In February 2016, the FASB issued ASU No. 2016-02, Leases. This update will require the recognition of a right-of-use asset and a corresponding lease liability, initially measured at the present value of the lease payments, for all leases with terms longer than 12 months. For operating leases, the asset and liability will be expensed over the lease term on a straight-line basis, with all cash flows included in the operating section of the statement of cash flows. For finance leases, interest on the lease liability will be recognized separately from the amortization of the right-of-use asset in the statement of comprehensive income and the repayment of the principal portion of the lease liability will be classified as a financing activity while the interest component will be included in the operating section of the statement of cash flows. ASU 2016-02 is effective for annual and interim reporting periods beginning after December 15, 2018. Early adoption is permitted. Upon adoption, leases will be recognized and measured at the beginning of the earliest period presented using a modified retrospective approach. The Company is currently evaluating the impact of the adoption of ASU 2016-02 on its financial statements and related disclosures.

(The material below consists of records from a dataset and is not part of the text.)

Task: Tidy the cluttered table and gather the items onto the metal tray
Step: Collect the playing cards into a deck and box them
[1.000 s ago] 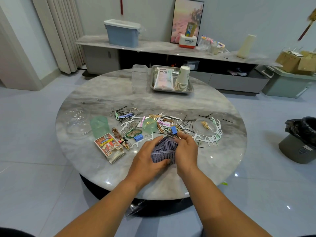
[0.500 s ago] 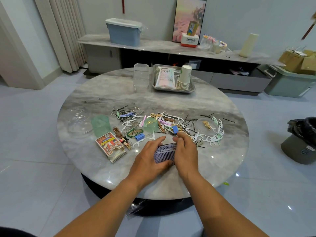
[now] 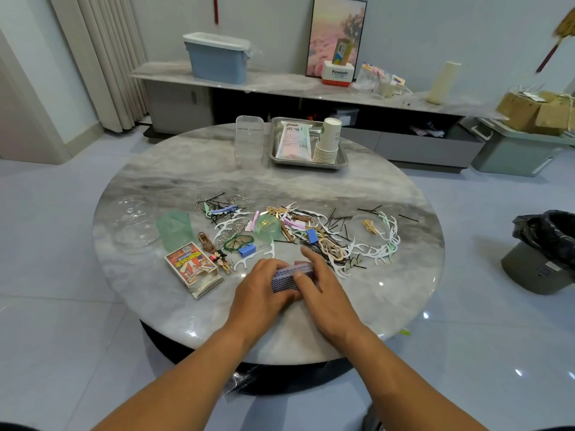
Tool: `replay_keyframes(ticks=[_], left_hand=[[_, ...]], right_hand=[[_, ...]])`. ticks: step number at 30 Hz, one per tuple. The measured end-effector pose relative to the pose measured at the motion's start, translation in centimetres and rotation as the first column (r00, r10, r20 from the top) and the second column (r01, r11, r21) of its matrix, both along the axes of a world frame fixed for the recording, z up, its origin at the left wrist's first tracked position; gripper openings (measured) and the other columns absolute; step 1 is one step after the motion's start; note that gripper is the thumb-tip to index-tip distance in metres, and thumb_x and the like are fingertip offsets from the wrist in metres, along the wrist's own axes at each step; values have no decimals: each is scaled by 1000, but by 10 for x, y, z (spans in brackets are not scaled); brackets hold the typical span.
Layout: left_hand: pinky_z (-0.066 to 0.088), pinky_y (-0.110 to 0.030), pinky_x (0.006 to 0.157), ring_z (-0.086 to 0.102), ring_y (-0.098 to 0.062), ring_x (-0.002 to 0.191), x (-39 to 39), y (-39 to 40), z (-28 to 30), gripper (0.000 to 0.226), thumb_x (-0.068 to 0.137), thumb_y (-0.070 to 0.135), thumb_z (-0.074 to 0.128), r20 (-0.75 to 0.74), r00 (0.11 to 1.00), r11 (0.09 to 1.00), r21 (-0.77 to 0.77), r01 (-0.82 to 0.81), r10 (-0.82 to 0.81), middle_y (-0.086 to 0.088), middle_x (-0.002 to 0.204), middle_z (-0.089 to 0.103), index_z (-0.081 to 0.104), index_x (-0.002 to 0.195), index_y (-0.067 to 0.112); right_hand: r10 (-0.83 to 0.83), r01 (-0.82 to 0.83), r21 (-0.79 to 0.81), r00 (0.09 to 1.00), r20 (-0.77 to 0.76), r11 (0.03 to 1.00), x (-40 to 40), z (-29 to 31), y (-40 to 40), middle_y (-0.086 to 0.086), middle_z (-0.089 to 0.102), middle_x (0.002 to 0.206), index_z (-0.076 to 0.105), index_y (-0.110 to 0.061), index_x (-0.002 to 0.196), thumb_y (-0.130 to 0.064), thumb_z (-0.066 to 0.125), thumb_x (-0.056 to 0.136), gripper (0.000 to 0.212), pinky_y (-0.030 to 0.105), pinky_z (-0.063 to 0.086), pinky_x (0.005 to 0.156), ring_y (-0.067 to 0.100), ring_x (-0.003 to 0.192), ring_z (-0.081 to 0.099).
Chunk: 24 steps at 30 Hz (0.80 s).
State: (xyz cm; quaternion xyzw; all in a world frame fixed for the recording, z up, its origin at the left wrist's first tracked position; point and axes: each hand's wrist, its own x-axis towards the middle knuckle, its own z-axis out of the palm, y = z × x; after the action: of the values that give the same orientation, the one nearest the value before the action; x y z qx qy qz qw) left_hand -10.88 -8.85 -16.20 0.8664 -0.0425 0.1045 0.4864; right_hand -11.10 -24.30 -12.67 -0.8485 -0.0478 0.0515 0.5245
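A squared-up deck of blue-backed playing cards (image 3: pixel 287 276) stands on its long edge at the near side of the round marble table (image 3: pixel 404 287). My left hand (image 3: pixel 263 290) grips its left end and my right hand (image 3: pixel 320 284) grips its right end, thumb across the face. The empty card box (image 3: pixel 194 269) lies open to the left. At the far side sits the metal tray (image 3: pixel 342 160), holding a white packet (image 3: pixel 294 141) and a stack of paper cups (image 3: pixel 328 140).
Floss picks, hairpins, paper clips, rubber bands and blue binder clips (image 3: pixel 247 249) litter the table's middle. Two green cups (image 3: pixel 174 228), a clear lid (image 3: pixel 133 220), a clear dish (image 3: pixel 370 227) and a clear box (image 3: pixel 249 140) stand around. A bin (image 3: pixel 547 253) is on the floor at right.
The fanned, tilted cards have been pushed together into a tight deck standing on its edge between both hands. The view has shifted slightly.
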Motion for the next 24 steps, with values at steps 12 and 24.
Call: replay_keyframes(ticks=[12,24], left_hand=[[56,-29,61,73,-16,80,48,19,74,44,69,15,90,-428,902,473,-786,-399,50,-6,104,76,63,103,18],[59,-46,84,68,-33,93,46,33,78,28,97,14,58,-515,790,60,-847,-527,-331,-23,105,68,60,119,-4]], right_hand=[[-141,131,146,988,59,981,21,20,-7,-6,73,105,70,-25,119,-16,69,95,26,25,57,80,11,92,69],[178,7,476,922,-342,879,17,-10,37,16,76,108,75,-2,112,0,72,90,23,35,58,95,25,101,72]])
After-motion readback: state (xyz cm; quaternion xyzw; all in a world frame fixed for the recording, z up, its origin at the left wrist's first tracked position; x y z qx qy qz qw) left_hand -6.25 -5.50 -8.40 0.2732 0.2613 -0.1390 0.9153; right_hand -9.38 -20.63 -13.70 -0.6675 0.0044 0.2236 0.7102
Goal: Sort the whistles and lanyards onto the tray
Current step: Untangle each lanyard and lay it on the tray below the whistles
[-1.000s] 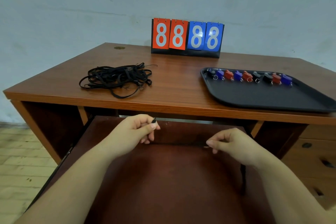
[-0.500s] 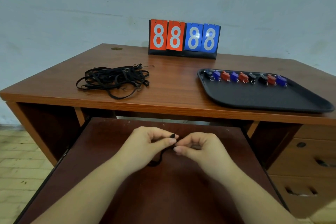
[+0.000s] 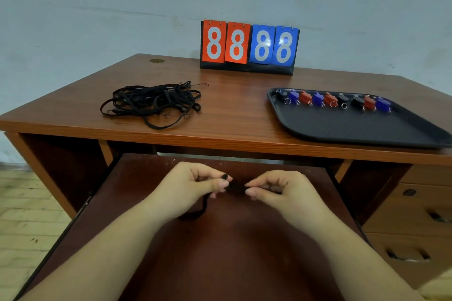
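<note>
My left hand [image 3: 193,187] and my right hand [image 3: 281,190] meet over the pull-out shelf and both pinch one black lanyard [image 3: 236,188]. Its strap hangs in a loop below my left hand. A tangled pile of black lanyards [image 3: 151,102] lies on the desk top at the left. On the right sits a black tray [image 3: 354,129] with a row of several black, blue and red whistles [image 3: 330,100] along its far edge.
A flip scoreboard [image 3: 249,47] reading 8888 stands at the back of the wooden desk [image 3: 232,115]. The dark pull-out shelf [image 3: 220,252] extends under the desk front. Drawers [image 3: 420,222] are at the lower right. Tiled floor shows at the left.
My two hands have come together from about a shelf-width apart. They now hold the lanyard bunched short between them, with a loop of strap hanging below the left hand.
</note>
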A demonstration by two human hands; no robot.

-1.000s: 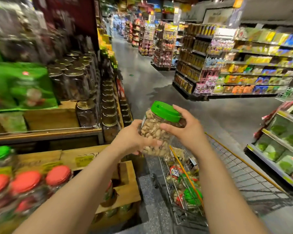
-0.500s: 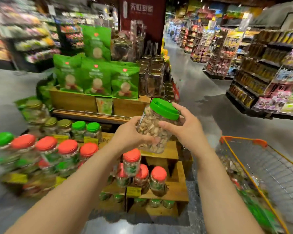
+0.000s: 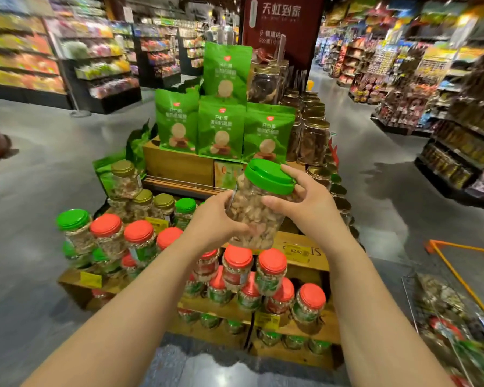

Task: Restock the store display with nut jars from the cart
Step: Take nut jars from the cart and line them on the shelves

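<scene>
A clear nut jar [image 3: 256,208] with a green lid is tilted in the air above the wooden display [image 3: 305,248]. My left hand [image 3: 217,219] grips its lower left side and my right hand [image 3: 305,202] holds its right side just under the lid. Below it stand rows of red-lidded jars [image 3: 236,265] on stepped wooden shelves, with more red-lidded and green-lidded jars [image 3: 73,227] to the left. The wire cart [image 3: 456,311] with an orange rim sits at the lower right, with packaged goods inside.
Green snack bags [image 3: 221,129] and gold-lidded jars [image 3: 315,138] fill the display's upper tiers in front of a dark red sign [image 3: 281,20]. Grey floor aisles run left and right of the display, lined with stocked shelves [image 3: 458,146].
My view has swung left from the cart to face the display. Both hands kept hold of the green-lidded jar and carried it over the shelves of red-lidded jars.
</scene>
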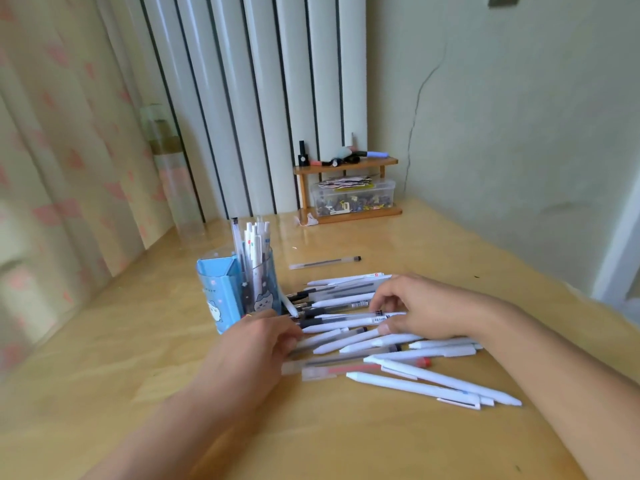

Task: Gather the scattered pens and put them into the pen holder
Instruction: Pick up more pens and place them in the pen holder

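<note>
A blue pen holder (pixel 221 299) with a cartoon print stands on the wooden table (pixel 138 375), and several white pens stand upright in its clear part. To its right lies a heap of scattered pens (pixel 349 336), mostly white and clear. My left hand (pixel 256 348) rests at the heap's left end, fingers curled on the pen tips. My right hand (pixel 422 310) lies on top of the heap with thumb and fingers pinching a white pen (pixel 349 322). One clear pen (pixel 323 263) lies apart, further back. Two long white pens (pixel 436 384) lie nearest me on the right.
A small wooden shelf (pixel 346 168) with cosmetics and a clear plastic box (pixel 353 197) stands at the table's back by the wall. A tall clear bottle (pixel 173 174) stands back left beside the curtain (pixel 62 150). A radiator (pixel 256 98) rises behind.
</note>
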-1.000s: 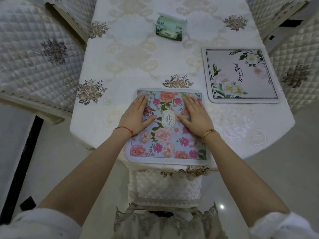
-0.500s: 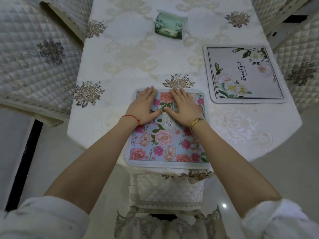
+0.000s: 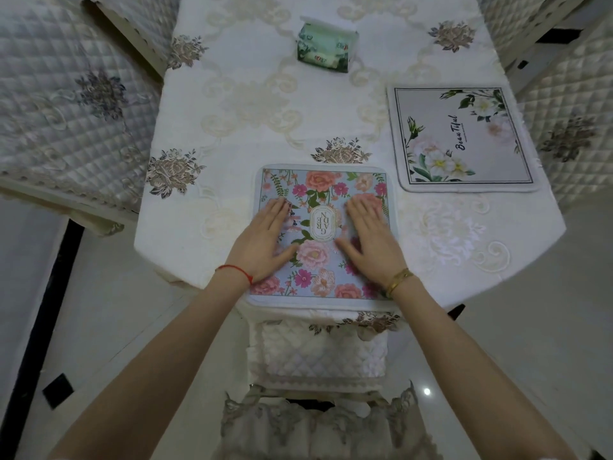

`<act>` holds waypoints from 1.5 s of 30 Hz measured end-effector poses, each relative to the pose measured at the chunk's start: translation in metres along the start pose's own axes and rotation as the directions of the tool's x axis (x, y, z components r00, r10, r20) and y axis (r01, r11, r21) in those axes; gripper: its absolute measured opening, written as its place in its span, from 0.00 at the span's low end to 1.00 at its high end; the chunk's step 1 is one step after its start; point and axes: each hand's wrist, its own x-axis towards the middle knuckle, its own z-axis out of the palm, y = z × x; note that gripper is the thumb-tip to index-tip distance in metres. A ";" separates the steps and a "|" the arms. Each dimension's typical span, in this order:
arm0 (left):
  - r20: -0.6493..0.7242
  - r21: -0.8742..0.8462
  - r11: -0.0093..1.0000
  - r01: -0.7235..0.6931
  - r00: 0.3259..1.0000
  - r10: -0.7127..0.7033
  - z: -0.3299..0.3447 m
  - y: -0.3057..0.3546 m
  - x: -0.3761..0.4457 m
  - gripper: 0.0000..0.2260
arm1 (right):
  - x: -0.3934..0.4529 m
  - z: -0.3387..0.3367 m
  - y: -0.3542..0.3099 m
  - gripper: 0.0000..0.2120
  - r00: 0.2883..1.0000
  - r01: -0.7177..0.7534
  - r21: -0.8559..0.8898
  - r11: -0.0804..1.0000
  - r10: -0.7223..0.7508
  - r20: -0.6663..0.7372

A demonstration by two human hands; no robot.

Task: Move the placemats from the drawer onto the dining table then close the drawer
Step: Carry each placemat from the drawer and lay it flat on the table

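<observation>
A blue placemat [image 3: 323, 194] with pink flowers lies flat at the near edge of the dining table [image 3: 252, 104], which has a white embroidered cloth. My left hand [image 3: 265, 240] rests palm down on the mat's left half. My right hand [image 3: 371, 240] lies palm down on its right half. Both hands are flat with fingers extended and grip nothing. A second, grey placemat [image 3: 461, 141] with white flowers lies flat further right on the table. No drawer is in view.
A green tissue pack [image 3: 326, 44] sits at the far middle of the table. Quilted chairs stand at the left [image 3: 63, 121], at the right [image 3: 570, 134] and tucked under the near edge [image 3: 316, 356]. Pale tiled floor [image 3: 109, 310] surrounds the table.
Both hands slid back toward me over the blue placemat and spread apart to its two sides. The mat stays in place.
</observation>
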 end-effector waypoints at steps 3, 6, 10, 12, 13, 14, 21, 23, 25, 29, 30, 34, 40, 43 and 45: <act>0.002 -0.032 0.999 0.029 1.000 -0.029 0.009 0.006 -0.018 0.38 | -0.016 0.016 -0.016 0.34 1.000 0.016 0.013 1.000 -0.016 0.002; -0.035 -0.049 0.997 0.066 0.997 -0.068 0.007 0.002 -0.028 0.38 | -0.029 0.012 -0.005 0.36 1.000 -0.012 0.026 1.000 0.012 -0.001; -0.057 -0.093 0.990 0.105 0.992 -0.111 0.001 -0.002 -0.034 0.36 | -0.051 0.002 0.014 0.38 0.996 -0.080 0.043 0.996 0.081 -0.022; -0.058 -0.121 0.983 0.139 0.987 -0.147 0.001 0.001 -0.038 0.36 | -0.060 0.000 0.016 0.40 0.991 -0.130 0.072 0.989 0.132 -0.026; -0.055 -0.129 0.981 0.147 0.986 -0.155 0.002 0.004 -0.042 0.36 | -0.064 0.000 0.014 0.40 0.991 -0.132 0.086 0.988 0.135 -0.026; -0.052 -0.133 0.981 0.142 0.987 -0.150 0.002 0.008 -0.047 0.36 | -0.067 -0.001 0.009 0.40 0.993 -0.115 0.098 0.988 0.118 -0.025; -0.051 -0.154 0.981 0.121 0.990 -0.130 0.021 0.029 -0.083 0.39 | -0.080 0.026 -0.034 0.37 1.000 -0.020 0.084 0.996 0.018 0.022; -0.045 -0.113 0.982 0.151 0.987 -0.157 0.022 0.027 -0.088 0.41 | -0.088 0.025 -0.027 0.37 0.999 -0.044 0.099 0.994 0.042 0.029; -0.017 -0.090 0.981 0.172 0.985 -0.175 0.022 0.021 -0.095 0.42 | -0.099 0.020 -0.016 0.37 0.998 -0.066 0.120 0.991 0.065 0.017; 0.002 -0.072 0.979 0.193 0.981 -0.194 0.015 0.020 -0.106 0.38 | -0.118 0.010 -0.004 0.35 0.993 -0.120 0.117 0.986 0.121 -0.004; -0.008 -0.079 0.977 0.196 0.980 -0.198 0.012 0.023 -0.110 0.36 | -0.123 0.008 -0.003 0.34 0.990 -0.141 0.105 0.984 0.142 -0.002; -0.124 -0.100 0.986 0.134 0.981 -0.146 0.001 0.038 -0.133 0.29 | -0.149 -0.007 -0.004 0.30 0.978 -0.200 0.084 0.976 0.204 -0.047; -0.241 -0.141 0.988 0.060 0.966 -0.093 -0.018 0.076 -0.185 0.23 | -0.211 -0.034 -0.020 0.24 0.967 -0.174 0.091 0.980 0.188 -0.174; -0.280 -0.144 0.986 0.080 0.953 -0.118 -0.029 0.099 -0.216 0.21 | -0.251 -0.050 -0.027 0.22 0.964 -0.146 0.096 0.985 0.163 -0.212; -0.328 -0.129 0.990 0.052 0.940 -0.092 -0.035 0.115 -0.239 0.20 | -0.280 -0.060 -0.033 0.21 0.960 -0.130 0.104 0.986 0.152 -0.236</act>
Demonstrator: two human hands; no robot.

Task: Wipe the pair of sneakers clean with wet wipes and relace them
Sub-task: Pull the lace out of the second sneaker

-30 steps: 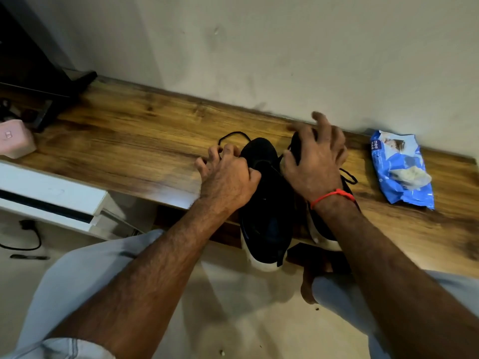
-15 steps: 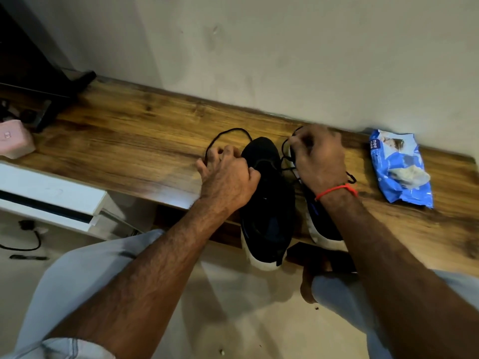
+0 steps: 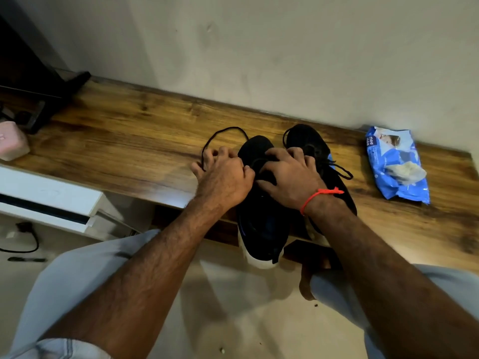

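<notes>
Lacing the left shoe (image 3: pixel 261 203), we pinch the lace (image 3: pixel 220 133) in curled left fingers (image 3: pixel 207 158) and keep it taut. Our right hand (image 3: pixel 290 174) presses half-curled fingers beside them on the tongue; whether they hold lace, we cannot tell.

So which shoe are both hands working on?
The left sneaker, the one nearer the camera with its white heel hanging over the shelf edge. The left hand and right hand meet over it; the right sneaker lies beside it.

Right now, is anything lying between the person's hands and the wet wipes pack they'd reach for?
Partly. The right hand rests on the left sneaker, and the right sneaker sits between it and the wet wipes pack. Beyond that sneaker only bare wooden shelf shows.
</notes>
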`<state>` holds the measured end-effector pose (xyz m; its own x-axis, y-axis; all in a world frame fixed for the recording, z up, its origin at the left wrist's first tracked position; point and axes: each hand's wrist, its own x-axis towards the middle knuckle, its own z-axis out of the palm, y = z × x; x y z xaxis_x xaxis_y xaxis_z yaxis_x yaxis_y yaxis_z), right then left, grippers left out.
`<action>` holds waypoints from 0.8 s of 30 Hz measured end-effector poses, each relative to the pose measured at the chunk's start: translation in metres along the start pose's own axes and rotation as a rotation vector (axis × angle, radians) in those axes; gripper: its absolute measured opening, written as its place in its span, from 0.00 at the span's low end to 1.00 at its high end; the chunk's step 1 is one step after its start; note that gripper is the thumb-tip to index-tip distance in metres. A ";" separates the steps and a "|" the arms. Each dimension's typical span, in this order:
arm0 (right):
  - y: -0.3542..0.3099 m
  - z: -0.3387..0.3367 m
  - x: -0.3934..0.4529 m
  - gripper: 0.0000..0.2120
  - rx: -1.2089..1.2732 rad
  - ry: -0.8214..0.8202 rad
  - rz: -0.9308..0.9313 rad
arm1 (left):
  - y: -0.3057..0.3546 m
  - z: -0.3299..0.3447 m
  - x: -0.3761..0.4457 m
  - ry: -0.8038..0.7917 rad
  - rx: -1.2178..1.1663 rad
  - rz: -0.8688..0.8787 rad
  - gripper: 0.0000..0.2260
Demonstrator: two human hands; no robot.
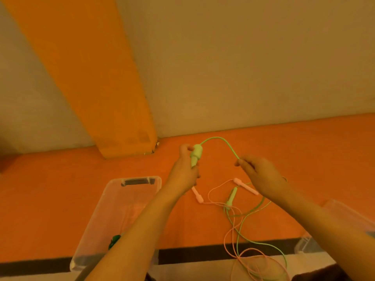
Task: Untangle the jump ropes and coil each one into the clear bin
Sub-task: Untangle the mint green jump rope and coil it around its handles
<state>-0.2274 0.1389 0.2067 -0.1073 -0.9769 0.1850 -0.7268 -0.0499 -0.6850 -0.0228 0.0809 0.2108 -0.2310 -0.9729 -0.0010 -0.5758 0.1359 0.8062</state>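
My left hand (pixel 183 171) grips a pale green jump-rope handle (pixel 196 156), lifted above the orange surface. Its green cord (pixel 221 141) arcs over to my right hand (pixel 261 175), which pinches it between fingertips. The cord runs down past the second green handle (pixel 231 196) and tangles with a pink rope (pixel 229 234). Two pink handles (pixel 197 195) (pixel 246 186) lie on the surface under my hands. The ropes trail over the front edge in loose loops (pixel 261 264). The clear bin (pixel 113 209) stands at the lower left.
A dark green object (pixel 114 240) lies in the clear bin, partly behind my left forearm. A second clear container (pixel 345 218) sits at the right edge. A black strip (pixel 203 254) runs along the front of the orange surface. An orange pillar (pixel 113 98) and a wall stand behind.
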 end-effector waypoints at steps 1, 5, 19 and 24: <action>0.001 0.002 0.002 0.10 -0.013 -0.021 -0.008 | 0.003 -0.004 0.001 0.000 0.015 0.028 0.18; 0.001 0.017 0.006 0.10 0.007 -0.109 -0.054 | 0.005 -0.012 0.012 0.034 0.068 0.098 0.09; -0.006 0.037 0.000 0.05 0.322 -0.284 0.046 | 0.017 0.009 0.020 -0.002 0.218 0.160 0.12; 0.013 0.029 -0.009 0.03 0.337 -0.383 0.146 | 0.002 -0.016 0.027 0.108 0.348 0.100 0.13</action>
<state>-0.2164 0.1408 0.1756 0.1101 -0.9815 -0.1564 -0.4580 0.0896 -0.8844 -0.0177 0.0522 0.2219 -0.2260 -0.9633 0.1451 -0.7913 0.2684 0.5494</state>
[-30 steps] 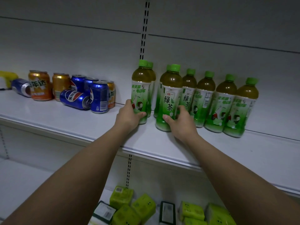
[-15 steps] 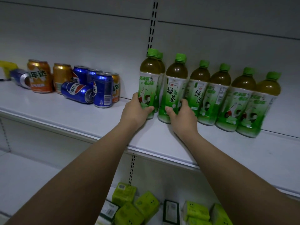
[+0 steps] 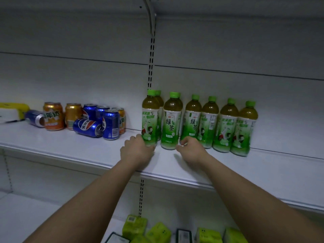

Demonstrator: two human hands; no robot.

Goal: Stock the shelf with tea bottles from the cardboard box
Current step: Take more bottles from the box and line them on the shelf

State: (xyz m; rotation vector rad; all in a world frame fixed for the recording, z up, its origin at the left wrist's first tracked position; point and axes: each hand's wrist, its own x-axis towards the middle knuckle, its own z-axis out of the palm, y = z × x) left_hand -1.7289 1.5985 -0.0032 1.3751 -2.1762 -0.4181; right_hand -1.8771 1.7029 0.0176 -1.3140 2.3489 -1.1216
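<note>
A: Nearest the camera, what are the hands doing?

B: Both forearms reach over the shelf (image 3: 263,174) edge. The left hand (image 3: 137,151) sits at the foot of the leftmost tea bottle (image 3: 149,118), fingers loosely curled and just touching its base, no longer wrapped round it as they were a moment ago. The right hand (image 3: 192,151) has let go too: its fingers hang curled and hold nothing, just in front of the second bottle (image 3: 171,121).

A: So those two are set down?

B: It looks so. Both stand upright on the shelf, joining the row of green-capped bottles (image 3: 228,126) that runs off to the right, one more tucked behind the leftmost.

A: And farther off?

B: To the left, well apart, a cluster of soda cans (image 3: 98,122), two lying on their sides. The cardboard box is out of view, so I judge the next step is to go back to it for more.
</note>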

In January 2017, the FASB issued ASU 2017-01, an update to ASC Topic 805, Business Combinations. ASU 2017-01 narrows the definition of a business and provides a framework for making reasonable judgments about whether a transaction involves an asset or a business. ASU 2017-01 clarifies that when substantially all the fair value of the gross assets acquired (or disposed of) is concentrated in a single identifiable asset or a group of similar identifiable assets, the set is not a business. ASU 2017-01 also requires that a set cannot be considered a business unless it includes, at a minimum, an input and a substantive process that together significantly contribute to the ability to create output. ASU 2017-01 is effective for public business entities for fiscal years beginning after December 15, 2017, and interim periods within those years, with early adoption permitted, including adoption in an interim period. The Company early adopted the provisions of ASU 2017-01 on January 1, 2017, and concluded that the acquisition of certain intellectual property in February 2017 (see Note 2) did not meet the definition of a business and was treated as an asset acquisition.
Other recent accounting pronouncements issued by the FASB, including its Emerging Issues Task Force, the American Institute of Certified Public Accountants, and the Securities and Exchange Commission did not or are not believed by management to have a material impact on the Company's present or future financial statements.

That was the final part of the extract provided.